Inspector Followup Item (400/94-12-01):
Review the licensee's activities to upgrade/qualify AFW HOVs for higher thrust values.
No violations or deviations were identified.
b.
Surveillance Observation (61726)
Surveillance tests were observed to verify that approved procedures were being used; qualified personnel were conducting the tests; tests were adequate to verify equipment operability; calibrated equipment was utilized; and TS requirements were followed.
The following tests were observed and/or data reviewed:
~ OST-1004 Power Range Heat Balance Daily Interval
~ OST-1039 Calculation of quadrant Power Tilt Ratio
~ OST-1075 Turbine Mechanical Overspeed Trip Test 18 month Interval
~ OST-1508 ISI Operability Test for 1CS-167, 1CS-294, 1CS-775, 1CS-776 quarterly Interval
~ HST-10635
~ HST-10636 Self Heating Test of Installed Resistance Thermometers In-Situ Response Time Testing of Installed RTDs using ANS Model ERT-1
~ EST-709 Reactor Coolant System Flow Determination by Calorimetric
~ EST-710 Hot Channel Factor Tests
~ EST-724 Shutdown and Control Rod Drop Test Using Computer
In general, the performance of these procedures was found to be satisfactory with proper use of calibrated test equipment, necessary communications established, notification/authorization of control room personnel, and knowledgeable personnel having performed the tasks.

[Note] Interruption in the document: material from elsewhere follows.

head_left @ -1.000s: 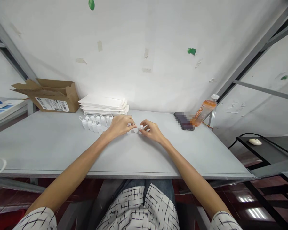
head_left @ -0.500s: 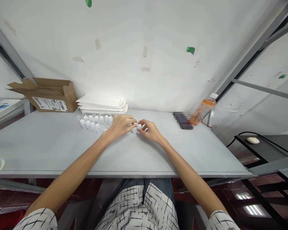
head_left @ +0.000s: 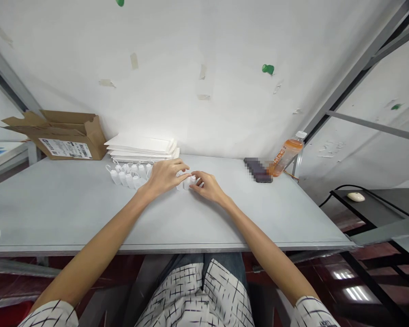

Review of Nonconformance Reports (71707)
Adverse Condition Feedback Reports (ACFR) were reviewed to verify the following:
TS were complied with, corrective actions and generic items were identified and items were reported as required by 10 CFR 50.73.
(1)
ACFR 94-1819 reported that regular work was being scheduled during the same time interval as work listed on the outage schedule without the same risk reviews performed in conjunction with the generation of the outage schedule.
The inspector discussed this item with outage personnel and work planning personnel and was informed that the transition between outage work control and on-line work control was being evaluated to address a specific time for relinquishing control and for evaluating the risk involved with any planned work.
Inspector Followup Item (400/94-12-02):
Review the licensee's transition of work control following startup from an outage.
(2)
ACFR 94-1925 reported a discrepancy associated with control rod drop time testing required by TS 4. 1.3.4.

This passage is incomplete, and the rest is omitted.